Khazzani mengaku menyesal saat putusan dibacakan. Pengadilan mengatakan Khazzani melakukan "serangan tanpa pandang bulu" yang -jika berhasil- akan sangat mematikan.
Namun, situasi saat itu tidak memungkinkan upayanya berjalan mulus karena mendadak senjatanya macet, ditambah dengan keberanian penumpang yang luar biasa yang melawannya termasuk tentara AS yang berada di dalam kereta itu yang sedang tidak bertugas.
"Saya menyesal sampai ke lubuk hati saya," kata Khazzani, seperti dikutip dari AFP, Kamis (17/12). "Apa yang saya lakukan membuat saya hancur."
Dia berargumen bahwa meskipun bersenjata lengkap dengan senapan otomatis AK-47 dan 300 butir amunisi, dia membatalkan rencana serangan tersebut di detik-detik terakhir karena dia tidak dapat membunuh orang.
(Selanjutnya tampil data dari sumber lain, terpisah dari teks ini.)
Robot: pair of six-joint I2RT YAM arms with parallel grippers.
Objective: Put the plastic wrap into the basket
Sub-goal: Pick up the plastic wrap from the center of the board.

Namun jaksa penuntut mengatakan, batalnya serangan itu karena senjatanya yang rusak serta keberanian para penumpang yang sanggup menghentikan aksinya di dalam kereta berpenumpang 150 orang itu.
Khazzani mengaku dia melakukan serangan di bawah perintah Abdelhamid Abaaoud dari Belgia, yang diyakini sebagai salah satu dalang di balik serangan berdarah November 2015 terhadap bar dan restoran di Paris, untuk membunuh tentara Amerika di kereta.
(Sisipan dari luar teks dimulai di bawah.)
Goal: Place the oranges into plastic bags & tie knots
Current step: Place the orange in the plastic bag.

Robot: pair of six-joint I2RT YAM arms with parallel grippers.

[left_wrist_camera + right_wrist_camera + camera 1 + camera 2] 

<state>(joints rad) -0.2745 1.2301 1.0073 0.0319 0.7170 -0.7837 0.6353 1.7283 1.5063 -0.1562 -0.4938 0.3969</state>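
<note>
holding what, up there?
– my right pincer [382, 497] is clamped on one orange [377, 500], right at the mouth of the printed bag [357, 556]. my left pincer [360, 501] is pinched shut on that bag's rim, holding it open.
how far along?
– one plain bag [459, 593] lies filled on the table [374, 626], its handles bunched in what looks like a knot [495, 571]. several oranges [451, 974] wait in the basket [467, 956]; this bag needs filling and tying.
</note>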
Abaaoud sendiri dibunuh oleh polisi di pinggiran kota Paris lima hari setelah dia menembak tanpa pandang bulu di teras kafe yang penuh sesak di Paris pada malam serangan 13 November di ibu kota Prancis.
Serangan mengerikan di kereta Thalys berkecepatan tinggi Amsterdam-Paris telah menginspirasi film 2018 "The 15:17 to Paris" yang disutradarai oleh legenda Hollywood Clint Eastwood.